Representantes de conselhos de profissões regulamentadas repudiaram nesta terça-feira (5) a proposta de emenda à Constituição (PEC) 108/19, elaborada pelo Ministério da Economia, que autoriza a atuação de profissionais sem a necessidade de registro nos respectivos conselhos, desde que a atividade desenvolvida não implique “risco de dano concreto à vida, à saúde, à segurança ou à ordem social".
O texto também define os conselhos profissionais como pessoas jurídicas de direito privado, que atuam em colaboração com o Estado. Atualmente, o entendimento do Supremo Tribunal Federal (STF) é que essas entidades têm natureza autárquica.
O presidente do Conselho Federal de Corretores de Imóveis, João Teodoro da Silva, criticou a transformação dos conselhos em entidades de natureza privada. Para Silva, a mudança pode comprometer o poder de polícia que permite a essas entidades fiscalizar e punir maus profissionais. “Quando no exercício de suas funções institucionais, os conselhos são o próprio Estado”, disse Silva, que participou do debate sobre a PEC na Comissão de Constituição e Justiça e de Cidadania (CCJ) da Câmara dos Deputados.

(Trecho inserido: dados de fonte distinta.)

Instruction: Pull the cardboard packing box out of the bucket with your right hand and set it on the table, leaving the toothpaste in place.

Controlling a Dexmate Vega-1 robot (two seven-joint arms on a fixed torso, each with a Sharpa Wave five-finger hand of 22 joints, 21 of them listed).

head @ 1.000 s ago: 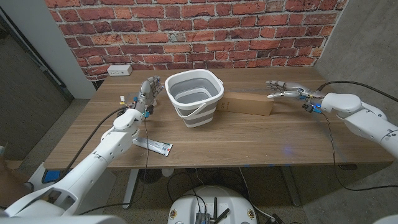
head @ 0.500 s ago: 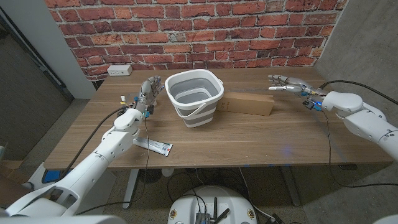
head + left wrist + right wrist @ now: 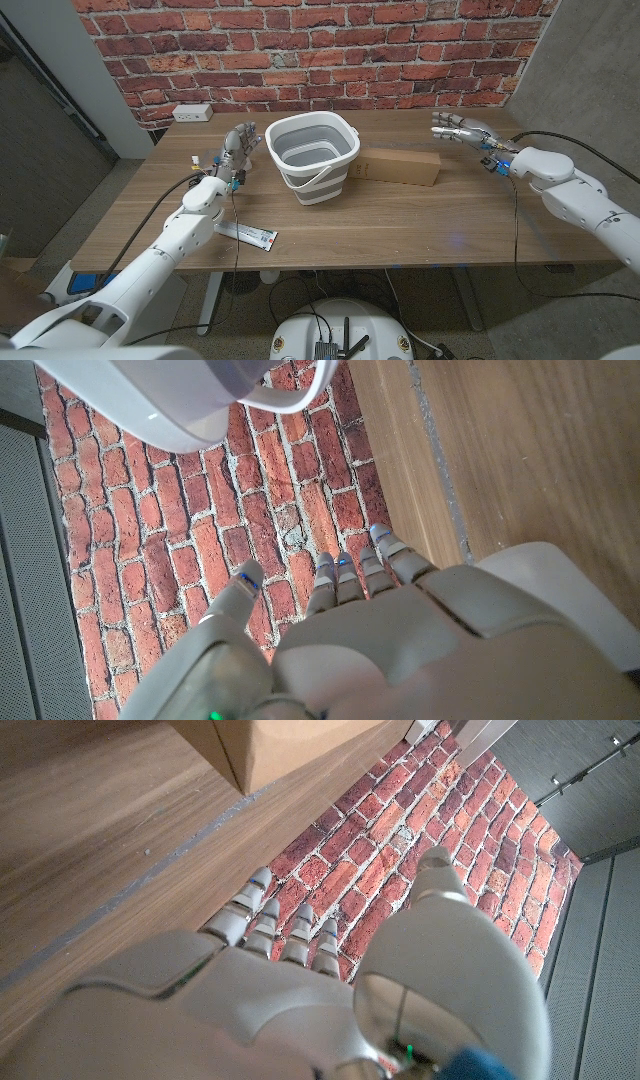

Assessor jurídico do Conselho Federal de Medicina, Francisco Souza também defendeu a manutenção dos conselhos como entidades de direito público. “O poder de polícia é indelegável ao particular. Não há como dissociar a natureza jurídica pública dos conselhos.” Bruno Fernandes, do Conselho Federal de Fisioterapia e Terapia Ocupacional, destacou que as entidades defendem a profissão, e não os profissionais. “Não é corporativismo. É muito diferente. A gente não faz carinho no profissional. Por isso, não é sindicato. É interesse público.”
Visão do governo
Representando o Ministério da Economia, a secretária-adjunta de gestão, Elise Gonçalves, rebateu as críticas dizendo que o objetivo é esclarecer, uniformizar e pacificar o entendimento da natureza jurídica dessas entidades, que atuam fora da estrutura do Estado. “Nós estamos mantendo a proteção da sociedade contra tudo aquilo que é risco à saúde, à ordem social, à segurança, à vida. O fato de a gente dizer que é de direito privado não muda isso; pelo contrário, estará gravado no texto constitucional”, sustentou.
Natureza jurídica
O debate foi proposto pelos deputados Édio Lopes (PL-RR), que é o relator da PEC, Gilson Marques (Novo-SC), Léo Moraes (Pode-RO), Alencar Santana Braga (PT-SP), Maria do Rosário (PT-RS), Erika Kokay (PT-DF) e Enrico Misasi (PV-SP).
Lopes pontuou que a definição da natureza jurídica dos conselhos deverá ser a questão central dos debates na CCJ. “Autarquia ou privado. Eis aí o eixo central que nos guiará nessa discussão, porque todos somos testemunhas de que há momentos em que os conselhos se agigantam como autarquia, mas, às vezes, quando o assunto lhes é favorável, também reivindicam para si as mesmas prerrogativas do [setor] privado”, declarou o relator.
Ele adiantou que a Câmara não permitirá nenhuma alteração que seja contra os conselhos, porém ressaltou que o relatório trará aperfeiçoamentos. “Nenhuma instituição no estado democrático de Direito pode ter poderes ilimitados. E nós sabemos que aqui e acolá, este e aquele conselho, extravasam os limites de suas competências e do bom senso.”
Os deputados Rogério Correia (PT-MG) e Odair Cunha (PT-MG) defenderam a natureza autárquica dos conselhos profissionais. “O acidente [desmoronamento] do prédio em Fortaleza demonstra a necessidade de uma maior presença do Estado e não menor”, argumentou Cunha, ao concordar com a sugestão de Correia para que o ministro Paulo Guedes seja convidado a explicar a PEC 108/19. “Ao dar natureza privada aos conselhos, estamos dizendo que o privado há de prevalecer sobre o interesse coletivo”, acrescentou.
Para o presidente da Comissão Nacional de Legislação da Ordem dos Advogados do Brasil (OAB), Ticiano de Oliveira, a PEC compromete atuação dos conselhos ao prever o fim da inscrição obrigatória de profissionais nas respectivas entidades de classe. “Atividades essenciais podem ficar carentes de fiscalização”, apontou. Segundo Oliveira, 3 milhões de advogados recém-formados são reprovados em cada exame da OAB. “Isso geraria uma receita [com novas anuidades] de R$ 1 bilhão à Ordem, mas esse não é o principal interesse da entidade”, finalizou.